I do not have specific concerns, but I would like to highlight a
number of matters that have arisen in the Working Group and
elsewhere relating to SHIM6, and the manner of their resolution in
this protocol specification.
The document has attracted comment over middleware checking the
integrity of the TCP header checksum. The Working Group consensus
was to recommend that middleware behavior take into account the
presence of a shim6 payload header and modify their behavior
accordingly. It was not established to what extent this is an
issue. Other alternatives relating to detection of middleware that
performs TCP/UDP checksum validation and additional flags in the
chim6 payload header were canvassed by the Working Group, but
received no clear support.
Working Group review noted that special consideration is required
when the host also implements Bump-In-The-Wire (BITW) IPSEC. The
Working Group position is that in the case of BITW IPSEC it is
mandated that shim6 must either be disabled or implemented using
the same BITW approach to preserve the logical ordering of placing
IPSEC processing immediately "above" SHIM6 in the logical protocol
stack flow.
Review of SHIM6 in other forums, noteably in the NANOG forum has
attracted the comment that there is no mechanism in SHIM6 for
site-based control, and placing this functionality in end hosts
rather than site edges was considered to be a sub-optimal
approach.
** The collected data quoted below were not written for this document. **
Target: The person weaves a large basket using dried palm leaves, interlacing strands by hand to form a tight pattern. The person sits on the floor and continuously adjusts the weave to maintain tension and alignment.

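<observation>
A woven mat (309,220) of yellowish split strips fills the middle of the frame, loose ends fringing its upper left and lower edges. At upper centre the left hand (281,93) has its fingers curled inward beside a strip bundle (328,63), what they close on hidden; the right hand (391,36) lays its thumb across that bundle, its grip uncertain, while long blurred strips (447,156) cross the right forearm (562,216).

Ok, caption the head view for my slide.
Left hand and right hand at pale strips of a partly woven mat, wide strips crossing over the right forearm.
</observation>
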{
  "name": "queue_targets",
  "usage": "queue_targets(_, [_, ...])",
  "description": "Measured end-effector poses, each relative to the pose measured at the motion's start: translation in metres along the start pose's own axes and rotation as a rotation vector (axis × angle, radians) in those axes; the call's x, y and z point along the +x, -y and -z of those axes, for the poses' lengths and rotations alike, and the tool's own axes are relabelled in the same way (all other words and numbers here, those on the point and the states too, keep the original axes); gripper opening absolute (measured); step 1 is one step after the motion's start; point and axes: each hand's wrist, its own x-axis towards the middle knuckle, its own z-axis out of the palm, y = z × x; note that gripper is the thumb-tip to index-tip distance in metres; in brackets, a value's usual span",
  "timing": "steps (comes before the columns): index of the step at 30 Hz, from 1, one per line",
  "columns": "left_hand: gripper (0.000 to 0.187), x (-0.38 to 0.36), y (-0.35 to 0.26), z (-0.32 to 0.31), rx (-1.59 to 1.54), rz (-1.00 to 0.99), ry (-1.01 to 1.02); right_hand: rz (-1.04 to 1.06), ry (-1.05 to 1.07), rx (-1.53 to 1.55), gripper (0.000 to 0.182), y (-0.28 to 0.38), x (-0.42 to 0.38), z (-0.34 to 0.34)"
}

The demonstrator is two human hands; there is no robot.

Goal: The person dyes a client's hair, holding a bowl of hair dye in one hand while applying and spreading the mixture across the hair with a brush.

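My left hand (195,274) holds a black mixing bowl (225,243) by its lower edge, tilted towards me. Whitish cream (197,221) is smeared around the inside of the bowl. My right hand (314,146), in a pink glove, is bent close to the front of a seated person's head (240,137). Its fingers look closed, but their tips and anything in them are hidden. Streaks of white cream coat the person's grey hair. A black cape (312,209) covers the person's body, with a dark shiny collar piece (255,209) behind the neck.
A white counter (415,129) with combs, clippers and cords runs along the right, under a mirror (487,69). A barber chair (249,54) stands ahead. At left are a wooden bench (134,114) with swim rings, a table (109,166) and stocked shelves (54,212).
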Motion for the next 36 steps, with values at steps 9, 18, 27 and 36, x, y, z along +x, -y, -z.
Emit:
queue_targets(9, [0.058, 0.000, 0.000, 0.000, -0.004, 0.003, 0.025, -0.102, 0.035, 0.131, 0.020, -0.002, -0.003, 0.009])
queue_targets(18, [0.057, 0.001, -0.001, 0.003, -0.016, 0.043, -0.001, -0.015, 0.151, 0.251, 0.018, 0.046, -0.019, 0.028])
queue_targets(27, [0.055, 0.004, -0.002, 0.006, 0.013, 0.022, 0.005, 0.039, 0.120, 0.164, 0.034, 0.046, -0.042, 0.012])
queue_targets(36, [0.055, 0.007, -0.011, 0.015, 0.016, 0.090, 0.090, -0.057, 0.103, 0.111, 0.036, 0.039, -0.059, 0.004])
The response to this is 2-fold: firstly the SHIM6 WG is
not chartered to develop a generic architecture for multi-homing,
but to work specifically on the architecture developed by the
Multi6 Working Group. Secondly, the Working Group has informally
explored extensions to the shim6 approach that may include
interaction with site edge routers, but at this stage the Working
Group sees this initial approach as being within its charter, and
that re-chartering the Working Group to explore such extensions
may be appropriate once this initial "base" specification of the
shim6 approach has been completed.
A similar approach of deferring working on extensions to SHIM6
until the completion of this "base" specification also applies to
the consideration raised about interaction between upper level
protocol behavior and SHIM6. The base specification has the
capability for context forking for individual connections in order
to permit individual connections to function with different
preferences for locator pairs. The manner of interaction between
the upper level protocol and SHIM6 is regarded as an extension to
the "base" specification.
(1.e) How solid is the consensus of the interested community behind
this document? Does it represent the strong concurrence of a few
individuals, with others being silent, or does the interested
community as a whole understand and agree with it?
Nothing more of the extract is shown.